Focussing on the Python side of things, these streamflow forecasting tools are used mostly on Windows and Linux, the core is deployed as dynamic libraries (.dll or .so) on disk, and python packages access these using cffi for interoperability. The python packages contain solely python code; there is no cython or straight C.
I’ve come to appreciate (mostly) conda environments for managing software stacks for various projects. This post is a start to test packaging some of “my” software with conda, in the hope this reduces the surprisingly strong impedance, technical but not only, towards usage by a broader audience.
A bit picture end point would be a corporate equivalent to a conda-forge channel, with the full software stack available for any employee.
Baby steps
I had a look a few weeks ago at how I’d package a substantial but relatively small C++ code MOIRAI: Manage C++ Objects’s lifetime when exposed through a C API. This proved a bit premature for reasons I won’t detail.
So, let’s (re)start with a python-only library, as it happens in the same vein, refcount. Astonishingly, there is still no strict equivalent that I can find in conda-forge dedicated to reference counting external pointers. So, can I claim the spot?
Resources
I started this post thinking first about conda packaging rather than submission per se to conda-forge. Some resources I initially looked at as promising, but from which I backed away (for now):
- Building conda packages from scratch
- python packaging tutorials Scipy 2018 Tutorial: The Joy of Packaging - conda packages
- Activision Game: A tutorial (+ build recipes) describing how to use conda for C, C++, and python package management outlines well the rationale for packaging in conda, and appears didactic. It appears not to have recent commit, although it is not necessarily a problem.

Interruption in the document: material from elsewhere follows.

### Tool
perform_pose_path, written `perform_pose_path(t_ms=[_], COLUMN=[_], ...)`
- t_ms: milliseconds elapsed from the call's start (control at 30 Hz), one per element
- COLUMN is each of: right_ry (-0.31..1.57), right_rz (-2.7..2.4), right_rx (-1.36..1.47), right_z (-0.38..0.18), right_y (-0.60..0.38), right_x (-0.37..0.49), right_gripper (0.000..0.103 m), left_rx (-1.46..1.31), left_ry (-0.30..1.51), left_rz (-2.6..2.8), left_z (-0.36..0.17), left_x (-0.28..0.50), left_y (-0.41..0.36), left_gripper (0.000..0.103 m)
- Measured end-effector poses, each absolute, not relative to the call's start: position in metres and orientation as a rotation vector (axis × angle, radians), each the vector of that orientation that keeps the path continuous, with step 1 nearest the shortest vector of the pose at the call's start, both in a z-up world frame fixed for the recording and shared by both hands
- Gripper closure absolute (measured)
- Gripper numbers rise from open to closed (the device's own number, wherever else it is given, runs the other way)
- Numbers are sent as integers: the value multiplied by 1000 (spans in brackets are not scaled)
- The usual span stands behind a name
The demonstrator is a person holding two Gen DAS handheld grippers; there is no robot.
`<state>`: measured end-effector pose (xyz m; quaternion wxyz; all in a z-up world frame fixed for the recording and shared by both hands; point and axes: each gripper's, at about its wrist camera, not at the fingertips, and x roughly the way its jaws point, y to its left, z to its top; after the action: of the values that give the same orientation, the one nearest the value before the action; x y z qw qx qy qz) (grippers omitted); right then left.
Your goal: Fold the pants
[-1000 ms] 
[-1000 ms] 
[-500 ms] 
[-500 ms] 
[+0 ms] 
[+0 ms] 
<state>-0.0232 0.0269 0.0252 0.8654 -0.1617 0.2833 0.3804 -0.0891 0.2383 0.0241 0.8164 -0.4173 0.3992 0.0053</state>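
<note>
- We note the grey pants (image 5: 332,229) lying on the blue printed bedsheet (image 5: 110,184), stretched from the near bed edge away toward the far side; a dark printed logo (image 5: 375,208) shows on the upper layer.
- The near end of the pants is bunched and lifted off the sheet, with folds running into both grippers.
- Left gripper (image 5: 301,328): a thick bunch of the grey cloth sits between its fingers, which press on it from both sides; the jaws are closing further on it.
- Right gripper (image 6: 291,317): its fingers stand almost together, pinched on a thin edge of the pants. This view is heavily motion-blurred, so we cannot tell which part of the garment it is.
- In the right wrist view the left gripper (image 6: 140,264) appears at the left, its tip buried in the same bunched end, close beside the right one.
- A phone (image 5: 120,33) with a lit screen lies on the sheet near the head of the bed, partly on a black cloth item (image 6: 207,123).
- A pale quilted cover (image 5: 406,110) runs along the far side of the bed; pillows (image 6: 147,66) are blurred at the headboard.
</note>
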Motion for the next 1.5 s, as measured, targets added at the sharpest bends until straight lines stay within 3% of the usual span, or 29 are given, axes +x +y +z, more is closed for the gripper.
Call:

You’ll see in the walkthrough below (next section) that I reoriented towards an upfront submission to conda-forge:
- 3 simple stept to build a python package for conda-forge. This post really got me on a better path.
- conda-forge documentation: Contributing packages
Walkthrough
First trial: conda build
locally?
Of course python is necessary and a conda environment a given. I do . ~/config/baseconda
because I never have conda activated by default from .bashrc
.
I am actually not sure from the conda-build tutorial in which environment I should install conda-build. Let’s try the base environment and see whether we get stuck or not.
mamba install -c conda-forge conda-build
(installing from conda-forge is an idiosyncrasy. I strongly recommend mamba)
You should at least skim through the concepts. This is rather dry to read throughly upfront.
The tutorial Building conda packages from scratch quickly confused me; I was trying to transpose it to refcount
but this does not look like the right template to start from. The section editing-the-meta-yaml-file appears out of sync with the “correct” meta.yaml file. Baffling.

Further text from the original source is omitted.